Among the records below, find the line that has "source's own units"; from there, give the lines again exactly, and stop after the line that has "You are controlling".

= Beginning of Section =

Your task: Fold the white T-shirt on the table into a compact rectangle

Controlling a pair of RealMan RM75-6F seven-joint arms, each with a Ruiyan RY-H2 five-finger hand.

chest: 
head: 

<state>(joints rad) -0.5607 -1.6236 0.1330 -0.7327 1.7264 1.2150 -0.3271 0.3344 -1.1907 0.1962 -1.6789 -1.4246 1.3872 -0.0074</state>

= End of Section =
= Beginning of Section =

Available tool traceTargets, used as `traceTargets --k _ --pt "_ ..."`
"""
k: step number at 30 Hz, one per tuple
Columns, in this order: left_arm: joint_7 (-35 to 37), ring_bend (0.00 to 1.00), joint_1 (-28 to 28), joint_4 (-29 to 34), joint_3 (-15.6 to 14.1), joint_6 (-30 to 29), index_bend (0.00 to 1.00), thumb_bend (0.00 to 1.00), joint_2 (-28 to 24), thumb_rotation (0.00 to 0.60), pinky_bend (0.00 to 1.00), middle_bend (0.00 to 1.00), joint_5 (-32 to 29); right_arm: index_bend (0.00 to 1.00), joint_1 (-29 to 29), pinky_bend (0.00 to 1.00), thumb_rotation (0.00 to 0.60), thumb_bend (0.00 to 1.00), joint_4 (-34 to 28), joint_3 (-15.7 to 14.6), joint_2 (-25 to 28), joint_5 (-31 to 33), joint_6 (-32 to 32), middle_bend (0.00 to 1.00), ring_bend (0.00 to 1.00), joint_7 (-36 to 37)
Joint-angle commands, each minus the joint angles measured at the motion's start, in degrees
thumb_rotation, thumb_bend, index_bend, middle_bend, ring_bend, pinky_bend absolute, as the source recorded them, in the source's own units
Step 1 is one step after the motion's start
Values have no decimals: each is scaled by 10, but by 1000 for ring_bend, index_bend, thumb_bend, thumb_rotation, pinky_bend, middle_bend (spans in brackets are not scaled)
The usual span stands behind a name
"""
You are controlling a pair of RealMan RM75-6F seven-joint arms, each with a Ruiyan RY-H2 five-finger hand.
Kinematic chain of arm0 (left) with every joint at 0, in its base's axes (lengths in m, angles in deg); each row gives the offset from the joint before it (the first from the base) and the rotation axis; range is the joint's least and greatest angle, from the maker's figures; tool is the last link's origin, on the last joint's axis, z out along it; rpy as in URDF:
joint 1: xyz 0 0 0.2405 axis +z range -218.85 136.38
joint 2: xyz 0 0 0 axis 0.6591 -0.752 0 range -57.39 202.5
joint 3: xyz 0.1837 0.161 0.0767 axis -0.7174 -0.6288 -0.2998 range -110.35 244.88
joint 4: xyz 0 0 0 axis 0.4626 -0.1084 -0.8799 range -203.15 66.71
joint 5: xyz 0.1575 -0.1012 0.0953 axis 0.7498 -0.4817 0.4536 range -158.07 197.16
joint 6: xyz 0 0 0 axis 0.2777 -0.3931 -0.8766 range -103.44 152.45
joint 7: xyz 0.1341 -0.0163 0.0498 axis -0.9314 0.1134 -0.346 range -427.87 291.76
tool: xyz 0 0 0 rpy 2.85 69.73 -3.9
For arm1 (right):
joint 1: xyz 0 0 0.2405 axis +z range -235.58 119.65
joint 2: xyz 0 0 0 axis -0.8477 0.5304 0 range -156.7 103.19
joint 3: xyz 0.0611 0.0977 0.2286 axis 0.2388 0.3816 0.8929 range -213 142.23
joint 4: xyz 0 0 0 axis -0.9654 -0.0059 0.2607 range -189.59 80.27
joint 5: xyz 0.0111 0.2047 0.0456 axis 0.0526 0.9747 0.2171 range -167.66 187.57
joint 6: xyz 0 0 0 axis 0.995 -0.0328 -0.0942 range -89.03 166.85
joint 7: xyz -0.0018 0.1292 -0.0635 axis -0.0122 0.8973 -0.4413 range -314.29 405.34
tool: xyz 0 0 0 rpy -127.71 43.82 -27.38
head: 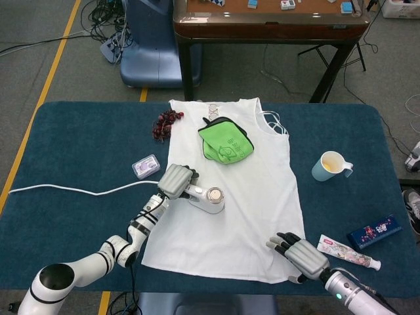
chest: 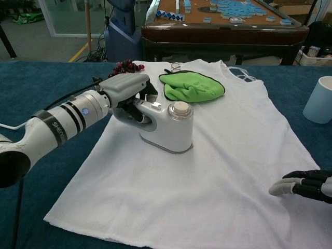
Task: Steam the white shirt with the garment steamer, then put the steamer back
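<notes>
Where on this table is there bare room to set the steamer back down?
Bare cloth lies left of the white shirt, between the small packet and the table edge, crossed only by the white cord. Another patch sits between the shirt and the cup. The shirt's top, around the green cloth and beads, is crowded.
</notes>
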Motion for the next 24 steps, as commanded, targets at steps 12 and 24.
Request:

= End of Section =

_TASK RESULT_:
thumb_rotation, thumb_bend, index_bend, middle_bend, ring_bend, pinky_bend absolute, as the source recorded them, in the source's own units
Step 1 is one step after the motion's start
Values have no decimals: each is scaled by 10, but by 1000 for ring_bend, index_bend, thumb_bend, thumb_rotation, pinky_bend, middle_bend (spans in brackets are not scaled)
The usual span stands behind a name
"""
You are controlling a pair of RealMan RM75-6F seven-joint arms, each with a Ruiyan RY-H2 five-finger hand.

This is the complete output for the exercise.